Актуальность темы исследования. Желудочно-кишечные кровотечения (ЖКК) обусловливаются язвенной болезнью желудка (Ж) и двенадцатиперстной кишки (ДПК). Показатель летальности при язвенных ЖКК составляет 10-14%, при рецидиве кровотечения достигает 20-23%, а в случаях выполнений хирургических вмешательств на высоте кровотечения – 20 - 40%. Развитие современных медицинских технологий позволило осуществлять остановку ЖКК, используя в качестве гемостаза второй линии малотравматичные, миниинвазивные эндоваскулярные технологии. Методики эндоваскулярного гемостаза (ЭвскГмст) рассматриваются как оптимальный вариант лечения в случаях рецидивов кровотечения после неэффективных попыток осуществить гемостаз повторно технологиями внутрипросветной эндоскопии (ВпЭ). Поиск критериев объективной оценки качества оказания медицинской (МП) больным ЖКК при разных тактических подходах в достижении гемостаза – важное направление научной деятельности по обоснованию безопасности в интервенционной ангиохирургии.
Материалы и методы. В Александровской больнице Санкт-Петербурга по состоянию на сентябрь 2019 г. выполнены 196 висцеральных ангиографических манипуляций (эмболизация левой желудочковой артерии (ЛЖА) - в 84 (42,9%) случаях и гастродуоденальной артерии (ГДА) - в 93 (47,4%) наблюдениях). В 19 (9,7%) случаях ангиоэмболизация (АнгЭмб) не выполнялась из-за затруднений катетеризации целевого сосуда по причине в 9 случаях вариантов его ангиоархитектоники и выраженности атеросклеротических изменений, и в 10 наблюдениях по причине отсутствия ангиографических признаков ЖКК. Чаще всего ЭвскГмст выполнялся при локализации язв на задней (55) и задне-верхней (27) стенке ДПК, на малой кривизне (44) и задней стенке (29) Ж. При локализации язвы на передней стенке ДПК АнгЭмб выполнена у 11 больных и еще у 11 пациентов эта манипуляция осуществлена в случае язвы передней стенки Ж. Контингент пациентов, которым выполнен ЭвскГмст, составили люди из когорт пожилого (32 - при язве ДПК, 29 - при язве Ж) и старческого (37 и 31, соответственно) возраста. В группу больных молодого возраста вошли 6 пациентов с ЯДПК и 5 – с ЯЖ (среднего – 16 и 19, соответственно).

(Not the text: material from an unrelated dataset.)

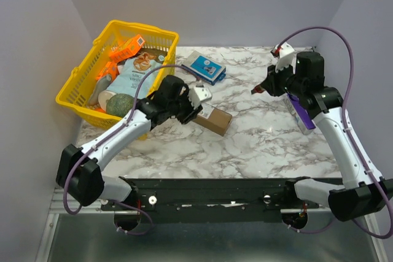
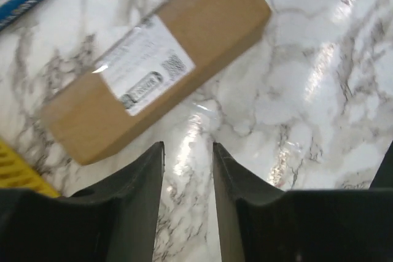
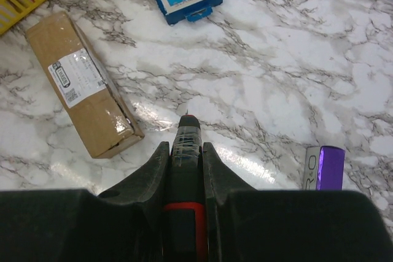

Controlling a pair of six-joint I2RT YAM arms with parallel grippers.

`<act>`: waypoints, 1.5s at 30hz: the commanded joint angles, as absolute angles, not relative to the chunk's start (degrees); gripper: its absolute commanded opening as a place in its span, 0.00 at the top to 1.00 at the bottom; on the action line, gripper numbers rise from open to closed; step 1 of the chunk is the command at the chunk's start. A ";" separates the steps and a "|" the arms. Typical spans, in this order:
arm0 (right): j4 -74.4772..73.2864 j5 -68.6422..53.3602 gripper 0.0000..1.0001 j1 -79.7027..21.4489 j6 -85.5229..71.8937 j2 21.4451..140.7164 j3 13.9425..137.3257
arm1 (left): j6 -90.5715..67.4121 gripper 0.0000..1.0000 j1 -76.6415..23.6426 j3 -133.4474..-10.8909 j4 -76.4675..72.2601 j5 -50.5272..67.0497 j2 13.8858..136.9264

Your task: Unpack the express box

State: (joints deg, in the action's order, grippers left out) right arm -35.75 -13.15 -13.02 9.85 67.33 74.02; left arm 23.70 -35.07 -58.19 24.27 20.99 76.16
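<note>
Right now the express box (image 1: 216,121) lies flat on the table (image 1: 270,139), left of centre and just beside the yellow basket (image 1: 77,90). Its long axis runs slantwise from the basket toward your near right. Your left hand (image 2: 187,148) is the nearer one: it hovers just over the box, which sits right ahead of the fingertips and slantwise across them. That hand is released, with only bare table between the fingers. Your right hand (image 3: 184,146) is clenched on a pointed tool (image 3: 186,132) and sits well apart, with the box ahead and to its left. The box is plain brown cardboard, closed, white label facing up, and glossy tape shows toward the near end.
</note>
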 commanded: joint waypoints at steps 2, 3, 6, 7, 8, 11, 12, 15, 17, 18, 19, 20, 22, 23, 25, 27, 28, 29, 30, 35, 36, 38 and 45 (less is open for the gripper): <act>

Результаты. АнгЭмб осуществлялась при: повторных кровотечениях (42%); неэффективности терапии после эндоскопического гемостаза и высоком риске рецидива кровотечения (30%); в случаях несостоятельности первичного эндоскопического гемостаза (28%). В 92% наблюдений констатировался высокий риск рецидива кровотечения (в 8% - умеренный). Тяжелая степень кровопотери отмечена в 85% наблюдений. В 13% случаев степень кровопотери расценивалась как средняя и в 2% - как низкая. В 4 наблюдениях ЭвскГмст оказался не достигнут (экстравазация выявлена в 1 случае). После ЭвскГмст кровотечение повторилось у 8 пациентов: 5 чел. оперированы, а 3 - перенесли успешную повторную АнгЭмб. Всего отрытые хирургические операции выполнены 18 больным: в 4 случаях констатирован неэффективный первичный гемостаз, в 5 – рецидив кровотечения, 9 пациентов оперированы в отсроченном порядке. У 2 больных при попытках достижения ЭвскГмст произошли осложнения: у одного пациента - тромбоз верхней брыжеечной артерии, завершившийся летальным исходом (в связи с ее окклюзией и с некрозом тонкой кишки); еще у одного пациента произошел тромбоз ветвей печеночной артерии, устраненный посредством консервативного лечения. Эффективность ЭвскГмст при ЯГДК составила 94,7%, со снижением показателей оперативной активности до 5,3% и общей летальности до 4,1%. Применение ЭвскГмст позволило снизить параметры летальности в группе пациентов высокого риска в 2,6 раза (с 21,4% до 8,2%).
Заключение. Применение эндотехнологий, целенаправленной терапии и эндоваскулярной эмболизации позволяет эффективно обеспечить гемостаз в 95% случаев ЖКК. Это должно учитываться и при комплексной оценке КМП больным ЖКК как в целом, так и в спорных случаях интерпретации данных. В ряде наблюдений, особенно в группе пациентов высокого риска, ЭвскЭмб может рассматриваться как альтернатива хирургическому вмешательству проводимому традиционным (открытым) способом, что возможно при: использовании этой технологии в комплексе с предпочтением селективной эмболизации; учете анатомических особенностей пациентов; выполнении специалистами - ангиохирургами; надлежащем материально-техническом оснащении.